• The problem
Find every line in the records below that contains "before", and copy it.

==================================================

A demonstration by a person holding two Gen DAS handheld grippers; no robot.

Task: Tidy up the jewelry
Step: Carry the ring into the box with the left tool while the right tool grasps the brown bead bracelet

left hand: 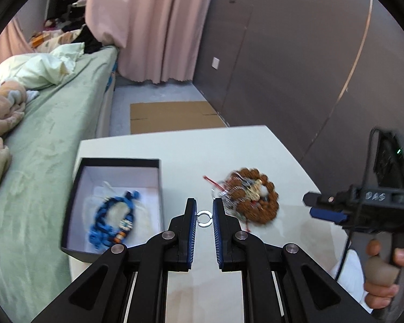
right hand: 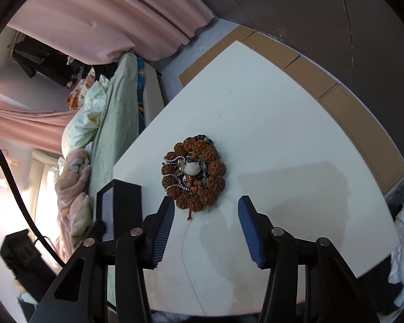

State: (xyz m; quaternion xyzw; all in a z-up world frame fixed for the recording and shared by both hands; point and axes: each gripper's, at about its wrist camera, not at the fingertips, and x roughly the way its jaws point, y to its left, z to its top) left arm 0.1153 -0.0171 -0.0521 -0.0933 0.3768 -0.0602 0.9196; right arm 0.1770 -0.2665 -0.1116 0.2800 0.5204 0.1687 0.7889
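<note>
A small silver open ring (left hand: 204, 218) lies on the white table (left hand: 175, 145). My left gripper (left hand: 204, 210) is open, with one finger on each side of the ring and not touching it. A black box (left hand: 115, 161) with a white lining stands at the left and holds a blue beaded bracelet (left hand: 113, 220). A brown bead bracelet (left hand: 258, 196) (right hand: 194, 173) lies on the table with silver chains and a white stone heaped in its middle. My right gripper (right hand: 206, 210) is open and empty just short of that heap; it also shows in the left wrist view (left hand: 323, 207).
A bed with a green sheet (left hand: 54, 134) and bedding runs along the table's left side. Flat cardboard (left hand: 172, 115) lies on the floor beyond the table. A dark wall (left hand: 296, 67) stands at the right. The box's corner (right hand: 121, 204) is near my right gripper's left finger.
</note>
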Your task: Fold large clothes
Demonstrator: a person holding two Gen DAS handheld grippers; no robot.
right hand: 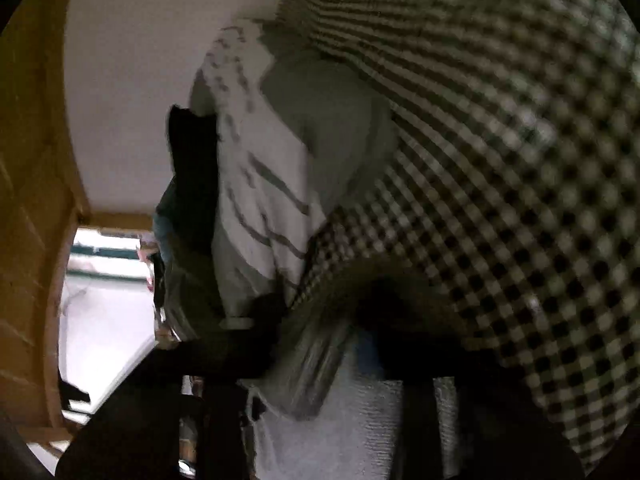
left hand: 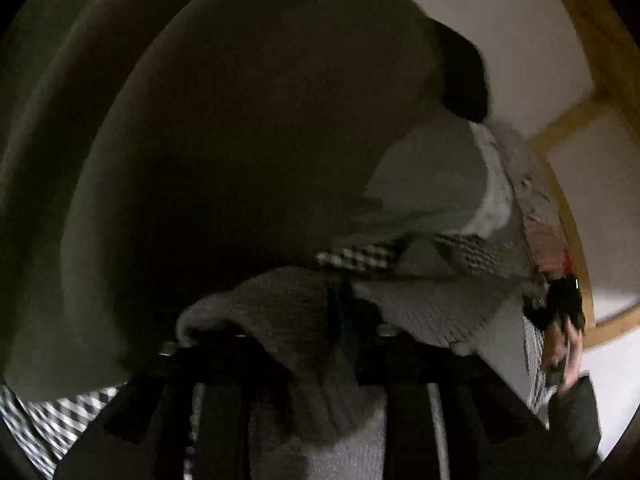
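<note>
A large grey knit garment (left hand: 288,304) bunches between the black fingers of my left gripper (left hand: 332,344), which is shut on it. A broad dark grey fabric (left hand: 240,140) hangs over most of the left wrist view. In the right wrist view my right gripper (right hand: 332,344) is shut on a bunched fold of cloth (right hand: 316,364), and a black-and-white checked fabric (right hand: 500,200) drapes over it at the right. A white cloth with grey stripes (right hand: 260,200) lies to the left of the checked fabric. The right gripper (left hand: 560,312) also shows in the left wrist view, too blurred to read.
A white wall (left hand: 500,20) and a wooden frame (left hand: 580,200) are at the right of the left wrist view. A wooden frame (right hand: 36,200), white wall (right hand: 140,60) and a bright white surface (right hand: 104,320) are at the left of the right wrist view. Both views are blurred.
</note>
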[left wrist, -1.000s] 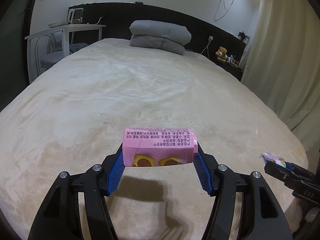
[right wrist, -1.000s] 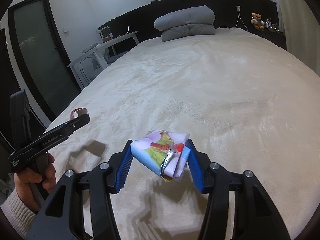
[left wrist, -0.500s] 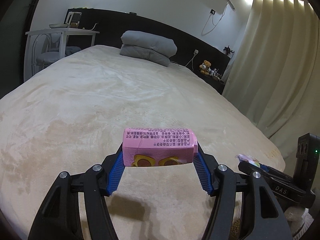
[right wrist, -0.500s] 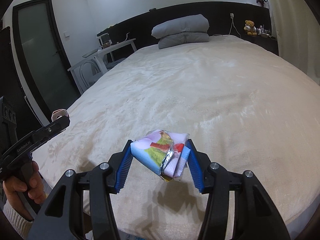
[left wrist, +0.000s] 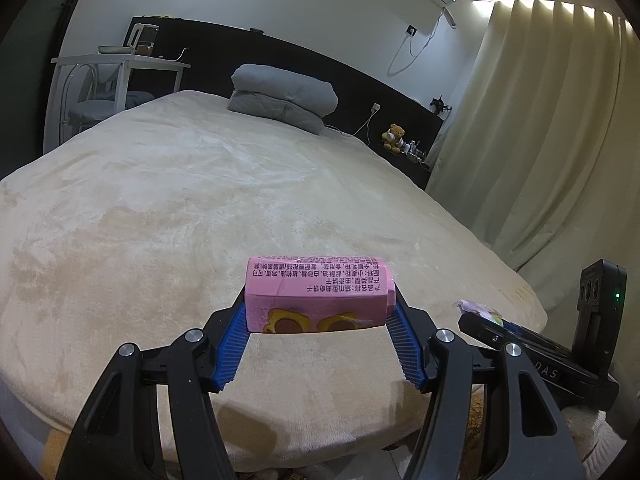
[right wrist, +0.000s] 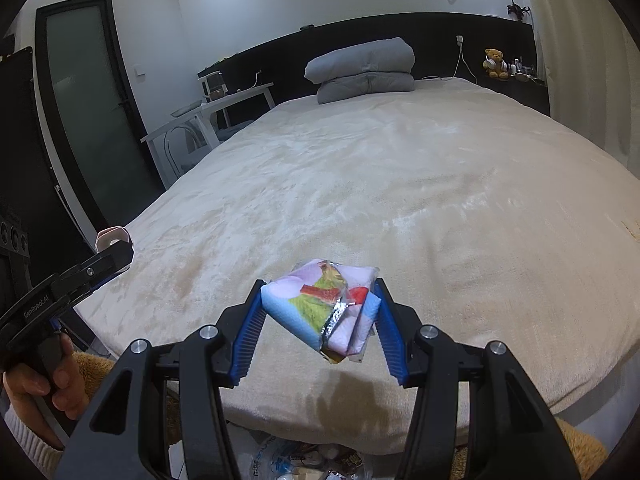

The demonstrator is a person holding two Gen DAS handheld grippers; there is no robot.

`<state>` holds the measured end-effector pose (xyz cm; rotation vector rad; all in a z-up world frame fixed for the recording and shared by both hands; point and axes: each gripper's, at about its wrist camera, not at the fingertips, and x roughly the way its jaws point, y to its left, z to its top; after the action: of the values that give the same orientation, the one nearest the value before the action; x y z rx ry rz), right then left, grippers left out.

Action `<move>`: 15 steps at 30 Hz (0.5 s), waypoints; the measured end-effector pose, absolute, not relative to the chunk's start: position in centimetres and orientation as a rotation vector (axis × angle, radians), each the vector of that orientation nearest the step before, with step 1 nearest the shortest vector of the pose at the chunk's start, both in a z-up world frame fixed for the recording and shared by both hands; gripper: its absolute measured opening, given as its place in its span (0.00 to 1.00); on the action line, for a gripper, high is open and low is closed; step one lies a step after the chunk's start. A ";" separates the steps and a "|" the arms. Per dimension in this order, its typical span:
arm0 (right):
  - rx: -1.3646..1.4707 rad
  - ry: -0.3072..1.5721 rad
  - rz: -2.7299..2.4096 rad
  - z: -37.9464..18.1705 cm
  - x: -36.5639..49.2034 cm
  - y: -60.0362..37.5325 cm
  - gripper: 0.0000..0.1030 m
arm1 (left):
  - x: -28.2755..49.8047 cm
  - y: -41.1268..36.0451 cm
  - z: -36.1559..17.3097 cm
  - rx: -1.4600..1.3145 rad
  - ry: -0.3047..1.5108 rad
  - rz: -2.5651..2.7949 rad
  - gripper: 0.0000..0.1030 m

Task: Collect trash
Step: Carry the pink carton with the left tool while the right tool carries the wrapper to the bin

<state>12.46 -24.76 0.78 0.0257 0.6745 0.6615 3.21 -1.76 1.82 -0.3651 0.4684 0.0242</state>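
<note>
My left gripper (left wrist: 318, 312) is shut on a pink carton (left wrist: 318, 294) lying crosswise between its blue pads, held above the near edge of the bed (left wrist: 200, 208). A crumpled, colourful snack wrapper (right wrist: 324, 308) sits pinched in my right gripper (right wrist: 320, 312), also over the bed's near edge. In the left wrist view the right gripper (left wrist: 486, 320) shows at the lower right with its wrapper (left wrist: 476, 308). The right wrist view catches the left gripper (right wrist: 116, 246) at the left, with a hand (right wrist: 60, 380) on its handle.
Bits of trash (right wrist: 296, 462) lie below the bed's edge, at the bottom of the right wrist view. Grey pillows (left wrist: 284, 98) lie at the headboard. A white table (left wrist: 120, 68) stands at the far left, curtains (left wrist: 540, 140) at the right, a dark door (right wrist: 92, 112) to the left.
Both grippers have drawn back from over the bed toward its near edge, each keeping its item. The floor and trash below the edge have come into view.
</note>
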 end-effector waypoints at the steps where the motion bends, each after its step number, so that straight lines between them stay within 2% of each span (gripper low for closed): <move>1: 0.026 0.672 0.663 0.8 12.1 -24.9 0.51 | 2.8 -2.0 1.8 -0.361 0.468 0.021 0.60; 15: -0.019 0.656 0.683 0.1 6.6 -25.8 0.51 | -1.5 -4.6 0.8 -0.329 0.492 -0.015 0.60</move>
<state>6.61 -25.77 0.09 -0.0193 0.6564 0.6832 -1.49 -4.61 0.81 -0.3288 0.4922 -0.0152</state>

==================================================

• Exercise output
`<state>` holds the measured end-effector pose (xyz cm; rotation vector rad; all in a z-up world frame fixed for the recording and shared by both hands; point and axes: each gripper's, at about its wrist camera, not at the fingertips, and x roughly the way its jaws point, y to its left, z to its top; after the action: of the values that give the same orientation, the one nearest the value before the action; x y z rx ry rz), right then left, grippers left out.
Action `<move>`: 15 steps at 30 Hz (0.5 s), waypoints; the measured end-effector pose, absolute, not relative to the chunk's start: position in centimetres and orientation as a rotation vector (axis × angle, radians), each the vector of that orientation nearest the step before, with step 1 nearest the shortest vector of the pose at the chunk's start, both in a z-up world frame fixed for the recording and shared by both hands; gripper: its absolute measured opening, given as its place in its span (0.00 to 1.00); on the action line, for a gripper, high is open and low is closed; step one lies a step after the chunk's start. A ";" separates the steps and a "|" the arms. Per dimension in this order, its typical span:

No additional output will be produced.